Government guidance confirms that the maximum authorised mass “means the weight of a vehicle or trailer including the maximum load that can be carried safely when it is being used on the road. This is also known as gross vehicle weight (GVW) or permissible maximum weight”.

Gross vehicle weight is defined in the Road Vehicles (Construction and Use) Regulations 1986 as:

  1. in relation to a motor vehicle, the sum of the weights transmitted to the road surface by all the wheels of the vehicle


This is different to “train weight” which is defined as being in relation to a motor vehicle which may draw a trailer, the maximum laden weight for the motor vehicle together with any trailer which may be drawn by it

Where does this leave the operators of small goods vehicle and trailer combinations?

The uses to which operators put their vehicles are very varied, even more so when one takes into account those operators who run a mix of vehicles including works vans and small lorries instead of — or alongside — larger lorries.

Particular problems arise when businesses rely primarily on vehicles with a maximum permissible mass of no more than 3.5 tonnes. The use of these vehicles does not require compliance with EC Regulation 561/2006 and a tachograph is not required to be fitted to such vehicles (even if a towbar is fitted), provided they are not also towing a trailer in circumstances where the maximum permissible mass of the vehicle and trailer combination does exceed 3.5 tonnes. If (and when) that happens the rules — ie “561/2006”, the tachograph regulation and possibly the Road Transport (Working Time) Regulations 2005 — will apply, and a tachograph will be required to be fitted to the towing vehicle.

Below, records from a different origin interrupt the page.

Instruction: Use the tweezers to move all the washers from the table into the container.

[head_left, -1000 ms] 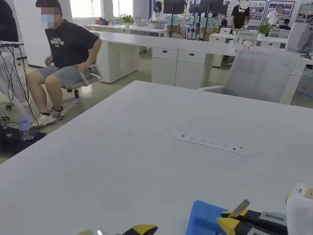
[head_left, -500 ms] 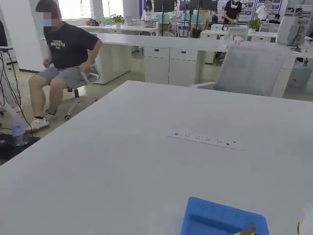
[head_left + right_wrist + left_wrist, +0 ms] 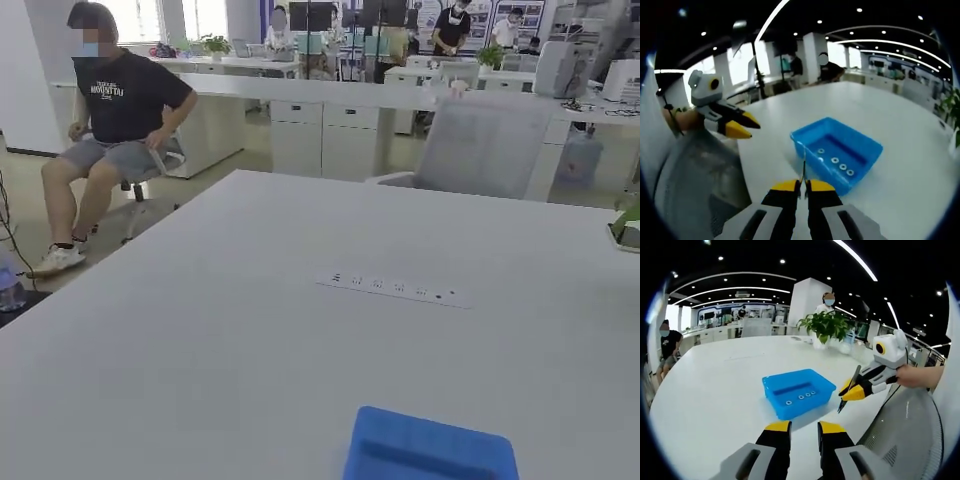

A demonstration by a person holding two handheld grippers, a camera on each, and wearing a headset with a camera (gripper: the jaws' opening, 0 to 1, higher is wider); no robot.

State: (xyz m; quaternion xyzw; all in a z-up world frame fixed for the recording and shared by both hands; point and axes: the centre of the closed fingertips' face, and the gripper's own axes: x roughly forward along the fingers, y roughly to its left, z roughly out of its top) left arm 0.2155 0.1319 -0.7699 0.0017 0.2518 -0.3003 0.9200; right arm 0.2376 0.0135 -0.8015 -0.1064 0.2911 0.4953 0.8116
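Observation:
A blue container (image 3: pixel 430 445) sits at the near edge of the white table (image 3: pixel 250 330). The left gripper view shows the container (image 3: pixel 797 392) with several washers (image 3: pixel 801 397) lying in a row on its floor. My left gripper (image 3: pixel 804 432) hovers short of it, open with nothing between the jaws. My right gripper (image 3: pixel 804 187) is shut on thin metal tweezers (image 3: pixel 803 170) that point at the near rim of the container (image 3: pixel 837 150), above the washers (image 3: pixel 835 160). From the left gripper view, the right gripper (image 3: pixel 860 387) hangs to the container's right, tweezers (image 3: pixel 849 390) tilted down.
A socket strip (image 3: pixel 390 290) is set into the table's middle. A potted plant (image 3: pixel 825 325) stands at the table's far side. A grey chair (image 3: pixel 485 145) is behind the far edge, and a person (image 3: pixel 115 110) sits at the left. A grey mesh surface (image 3: pixel 905 440) lies by the grippers.
The head camera has swung right. The gripper with the tweezers, over the container's near side a second ago, has drawn back below the head view's bottom edge, as has the other gripper.

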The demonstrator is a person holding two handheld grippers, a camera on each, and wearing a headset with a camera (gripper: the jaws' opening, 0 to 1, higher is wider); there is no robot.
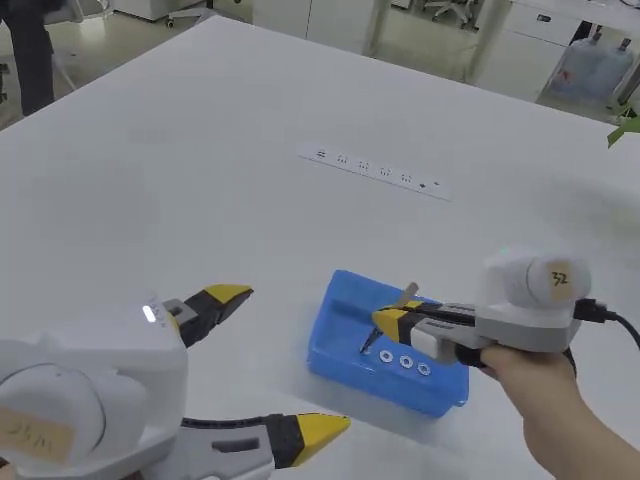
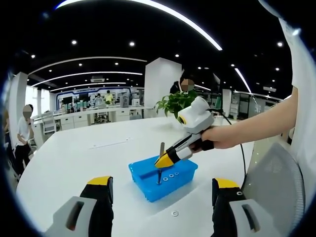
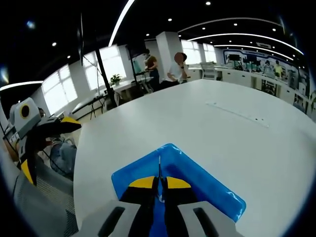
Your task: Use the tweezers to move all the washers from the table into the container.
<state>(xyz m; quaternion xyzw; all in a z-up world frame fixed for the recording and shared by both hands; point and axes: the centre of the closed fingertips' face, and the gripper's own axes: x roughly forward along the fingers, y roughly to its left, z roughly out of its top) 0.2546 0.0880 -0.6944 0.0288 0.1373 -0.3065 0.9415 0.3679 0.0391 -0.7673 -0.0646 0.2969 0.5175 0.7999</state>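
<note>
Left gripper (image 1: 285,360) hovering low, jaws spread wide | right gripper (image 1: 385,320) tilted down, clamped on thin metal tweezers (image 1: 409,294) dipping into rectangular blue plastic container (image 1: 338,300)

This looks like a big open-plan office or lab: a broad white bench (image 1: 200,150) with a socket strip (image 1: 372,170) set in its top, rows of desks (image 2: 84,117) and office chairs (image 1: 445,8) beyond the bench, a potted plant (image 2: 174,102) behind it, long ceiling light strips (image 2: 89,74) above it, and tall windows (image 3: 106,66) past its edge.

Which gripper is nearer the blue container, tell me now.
Right. The right gripper hangs directly over the blue container, tweezers dipping inside; the left gripper, jaws open, sits beside it above the table.
</note>
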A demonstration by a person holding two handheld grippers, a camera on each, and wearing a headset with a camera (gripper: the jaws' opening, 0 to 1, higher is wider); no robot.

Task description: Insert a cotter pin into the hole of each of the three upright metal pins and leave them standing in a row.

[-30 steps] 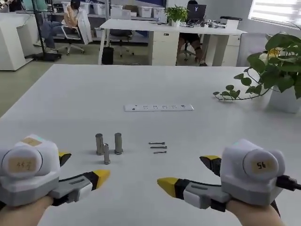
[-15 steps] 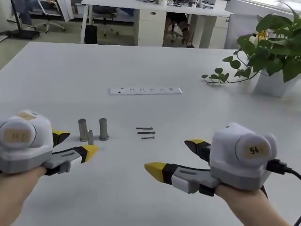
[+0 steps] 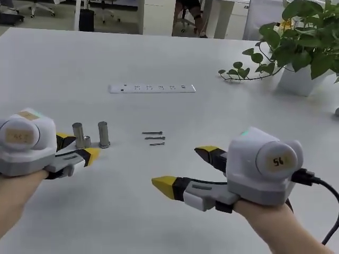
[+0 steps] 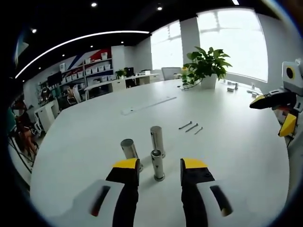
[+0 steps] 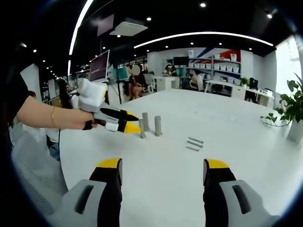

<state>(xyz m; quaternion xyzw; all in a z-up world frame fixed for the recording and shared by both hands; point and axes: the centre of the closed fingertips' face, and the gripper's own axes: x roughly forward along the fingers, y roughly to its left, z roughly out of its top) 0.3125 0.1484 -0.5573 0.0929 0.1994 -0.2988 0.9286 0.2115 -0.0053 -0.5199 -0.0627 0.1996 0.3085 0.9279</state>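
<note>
Head view: the left gripper [image 3: 82, 146] is at 9 o'clock, held in a hand [image 3: 21, 185], with its jaws apart and nothing in them. The three metal pins [image 3: 87, 138] are just off its tips at 12 o'clock, upright on the white table [image 3: 159, 222]. They stand in a tight cluster: two taller ones behind, and a shorter one in front between them. In the left gripper view the left gripper [image 4: 160, 166] has the short pin of the metal pins [image 4: 157, 163] in the gap between its yellow tips, with space on both sides, so it is not gripped. The three cotter pins [image 3: 154, 138] are at 3 o'clock of the metal pins and well apart from them. They lie flat, loose and parallel in a small stack of rows. They also show at [image 4: 191, 127] and [image 5: 193, 144]. A power strip [image 3: 152, 88] lies at 12 o'clock of the cotter pins, further back. The right gripper [image 3: 183, 168] is at 5 o'clock of the cotter pins, with jaws wide apart, empty and pointing left. In its own view the right gripper [image 5: 162, 165] has bare table between the tips, and the metal pins [image 5: 150, 125] are at 12 o'clock with the left gripper [image 5: 120, 122] beside them. A potted plant [image 3: 296, 47] is at 2 o'clock, at the far right of the table.
</note>
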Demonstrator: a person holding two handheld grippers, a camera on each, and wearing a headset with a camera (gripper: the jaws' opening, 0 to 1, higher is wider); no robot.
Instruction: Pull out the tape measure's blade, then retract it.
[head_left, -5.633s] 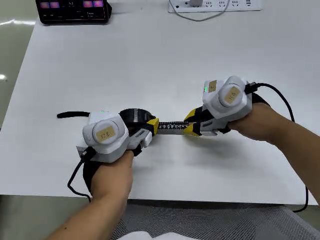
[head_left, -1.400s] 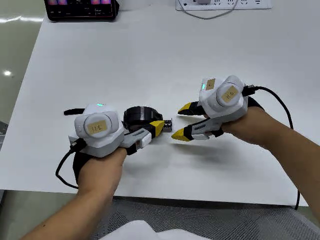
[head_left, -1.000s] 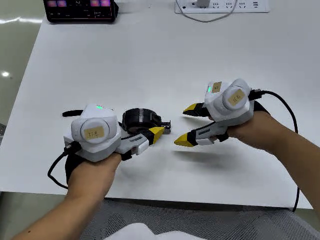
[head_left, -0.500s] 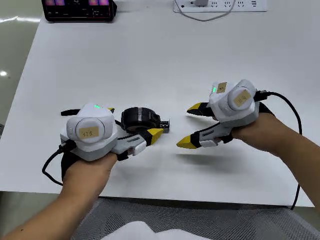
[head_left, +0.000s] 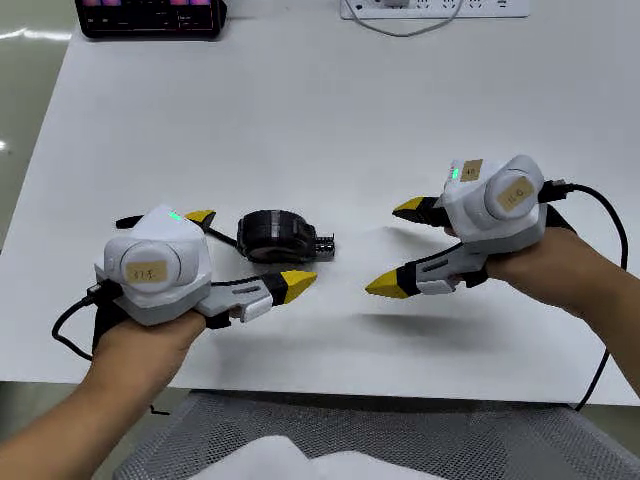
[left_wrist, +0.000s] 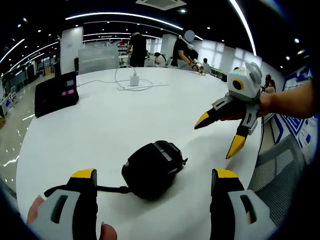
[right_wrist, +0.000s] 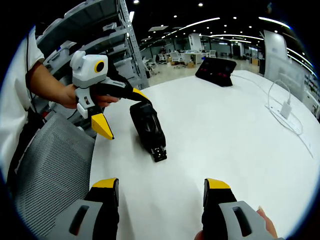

One can easily think of scenarios where this could be an issue. Landscaping and gardening businesses that can make do for much of the time with 3.5-tonne lorries or smaller vehicles, but who occasionally need to hook up a trailer to carry an extra load for a particular job.

Outward bounds activity providers that from time to time want to use a trailer to carry additional equipment for a particular activity. The providers of exhibition stands and the like who sometimes have a larger job that lends itself to using a trailer.

What many of these businesses have in common is that they are not normally “HGV operators”; they do not necessarily hold O-licences and they are not always aware of the occasions when their use of vehicles and trailers mean that “561/2006” and the rules associated with the drivers’ hours rules apply so that their drivers are required to record their duties using a tachograph, and/or that their operations may only be carried out lawfully if they hold an O-licence.

Where EC Regulation 561/2006 does not apply, it may be the case that the British Domestic rules do.


The law in this area is clearly complex and therefore specific advice should be sought on the application of EU and domestic rules to the use of small goods vehicles with or without trailers in a mixed operation.